Scientific classification
- Kingdom: Animalia
- Phylum: Cnidaria
- Subphylum: Anthozoa
- Class: Hexacorallia
- Order: Scleractinia
- Family: Dendrophylliidae
- Genus: Heteropsammia
- Species: H. cochlea
- Binomial name: Heteropsammia cochlea (Spengler, 1781)
- Synonyms: List Heteropsammia aphrodes Alcock, 1893; Heteropsammia michelinii Milne Edwards & Haime, 1848; Heteropsammia ovalis Semper, 1872; Heteropsammia pisum Alcock, 1902; Heteropsammia rotundata Semper, 1872; Madrepora cochlea Spengler, 1781;

= Heteropsammia cochlea =

- Authority: (Spengler, 1781)
- Conservation status: LC
- Synonyms: Heteropsammia aphrodes Alcock, 1893, Heteropsammia michelinii Milne Edwards & Haime, 1848, Heteropsammia ovalis Semper, 1872, Heteropsammia pisum Alcock, 1902, Heteropsammia rotundata Semper, 1872, Madrepora cochlea Spengler, 1781

Species of coral

Heteropsammia cochlea, also known as walking dendro, is a species of small solitary coral in the family Dendrophylliidae that is native to the Indo-Pacific area.

==Description==
This small solitary free-living coral, not more than 2.5 cm across, is not fixed to the sea floor. It is composed of one or two corallites in the shape of a figure of eight when observed from top, making it easy to identify.
The base in contact with the bottom is relatively circular, depending on the nature of the substrate it is either flat or slightly keeled.
The base has an orifice that houses a commensal worm belonging to the family Aspidosiphonidae.
The overall color is yellowish, grayish or greenish.
The polyp tentacles can be seen deployed, especially at night.

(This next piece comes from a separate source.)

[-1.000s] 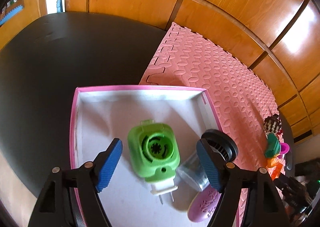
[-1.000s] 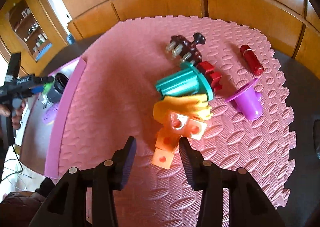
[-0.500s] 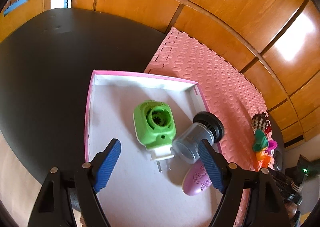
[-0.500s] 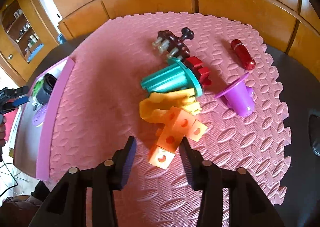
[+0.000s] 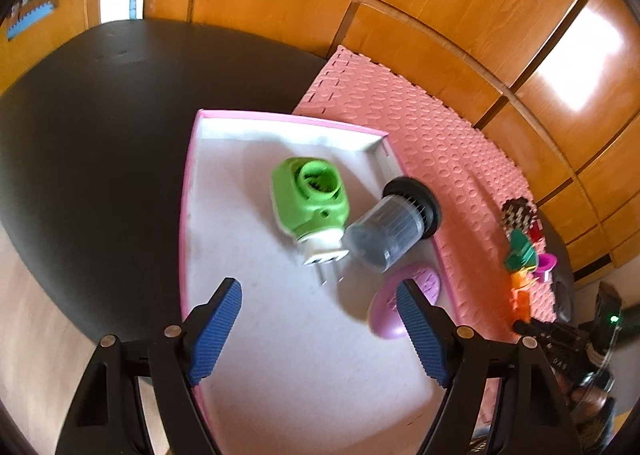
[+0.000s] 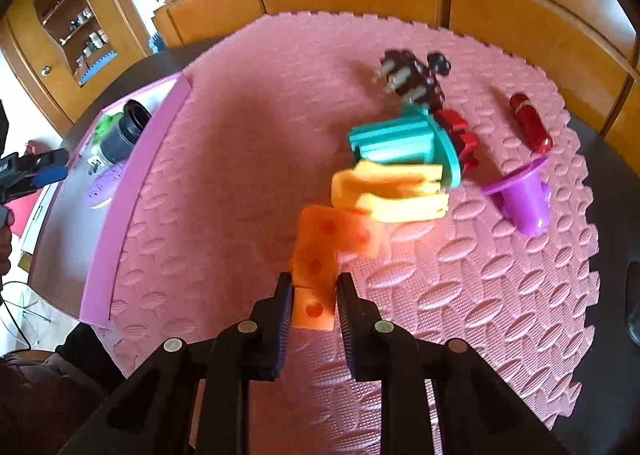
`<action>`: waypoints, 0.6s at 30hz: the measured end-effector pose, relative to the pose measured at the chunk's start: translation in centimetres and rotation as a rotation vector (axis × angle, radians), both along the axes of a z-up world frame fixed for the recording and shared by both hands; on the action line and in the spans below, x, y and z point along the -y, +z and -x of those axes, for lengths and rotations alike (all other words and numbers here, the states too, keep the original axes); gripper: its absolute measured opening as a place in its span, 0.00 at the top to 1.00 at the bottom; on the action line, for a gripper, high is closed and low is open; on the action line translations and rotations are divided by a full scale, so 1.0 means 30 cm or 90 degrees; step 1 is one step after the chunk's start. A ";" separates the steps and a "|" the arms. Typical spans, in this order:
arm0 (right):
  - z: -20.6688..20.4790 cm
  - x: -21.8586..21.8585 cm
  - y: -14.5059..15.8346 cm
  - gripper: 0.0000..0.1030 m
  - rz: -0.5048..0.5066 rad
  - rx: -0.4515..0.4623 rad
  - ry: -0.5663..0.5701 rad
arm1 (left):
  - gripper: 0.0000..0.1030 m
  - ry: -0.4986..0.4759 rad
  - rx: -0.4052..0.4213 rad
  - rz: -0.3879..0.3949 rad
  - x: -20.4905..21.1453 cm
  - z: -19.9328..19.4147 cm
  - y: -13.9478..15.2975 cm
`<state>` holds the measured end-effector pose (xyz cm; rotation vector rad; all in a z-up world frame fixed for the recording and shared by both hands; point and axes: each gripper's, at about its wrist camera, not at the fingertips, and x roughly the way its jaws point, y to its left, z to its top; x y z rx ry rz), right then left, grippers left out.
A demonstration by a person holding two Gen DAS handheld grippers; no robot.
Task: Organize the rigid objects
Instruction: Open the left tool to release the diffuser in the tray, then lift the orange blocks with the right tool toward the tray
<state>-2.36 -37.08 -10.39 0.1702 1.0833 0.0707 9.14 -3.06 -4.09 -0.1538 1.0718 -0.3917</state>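
right gripper (image 6: 313, 309): a second ago its jaws stand apart, short of the orange block piece (image 6: 320, 275); now they are clamped on that piece's near end.
orange block piece: earlier it lies flat on the pink mat (image 6: 224, 175) against the yellow piece (image 6: 390, 193); now it is tilted, its near end between the pads, its far end touching the yellow piece.
left gripper (image 5: 320, 329): earlier its blue pads flank the green plug-in device (image 5: 310, 201) in the tray (image 5: 280, 355); now it sits farther back from the device, jaws wide, nothing between them.
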 end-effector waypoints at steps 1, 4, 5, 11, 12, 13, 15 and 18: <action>-0.002 -0.006 0.002 0.79 0.002 0.001 0.002 | 0.23 0.000 0.005 -0.007 -0.004 0.008 -0.001; -0.009 -0.013 0.002 0.79 -0.001 0.002 -0.002 | 0.23 0.009 0.039 -0.044 -0.016 0.035 0.007; -0.011 -0.013 0.002 0.79 0.000 0.002 -0.003 | 0.23 0.014 0.055 -0.059 -0.022 0.044 0.012; -0.011 -0.062 -0.003 0.80 0.024 0.011 0.021 | 0.23 0.030 0.114 -0.117 -0.032 0.076 0.020; -0.007 -0.072 -0.003 0.81 0.029 0.013 0.029 | 0.23 0.029 0.118 -0.124 -0.029 0.080 0.018; -0.010 -0.087 -0.005 0.81 0.041 0.015 0.034 | 0.23 0.029 0.121 -0.129 -0.027 0.082 0.016; -0.016 -0.093 -0.006 0.81 0.045 0.015 0.033 | 0.23 0.025 0.123 -0.134 -0.019 0.092 0.011; -0.019 -0.093 -0.007 0.81 0.044 0.015 0.029 | 0.23 0.022 0.123 -0.138 -0.008 0.105 0.009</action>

==Distribution & habitat==
The walking dendro is widespread throughout the tropical and subtropical waters of the Indo-West Pacific area from the eastern coasts of Africa, Red Sea included, to Philippines and from southern Japan to Australia and New Caledonia.

This species likes the sea floor, flat bottom or with a gentle slope, from one meter to 40 meters deep.

==Biology==
The walking dendro is a common species that can be relatively abundant in some areas.
It may reproduce sexually by gamete release or asexually by budding of a new individual from the "parent body". There is no apparent sexual dimorphism between males and females.
When breeding occurs in open water, the larva starts with a planktonic stage before landing and growing on the shell of a microgastropod that it will in time fully envelop.

To survive in its biotope and especially to avoid getting buried, this small coral has an obligate commensal relationship with a small sipunculid worm, Aspidosiphon muelleri, which is lodged under the base of the coral.
The worm's movements as it seek food prevents the coral from being buried. This however makes the coral dependent on the worm staying nearby.
This small coral often has a small parasitic mussel, Lithophaga lessepsiana.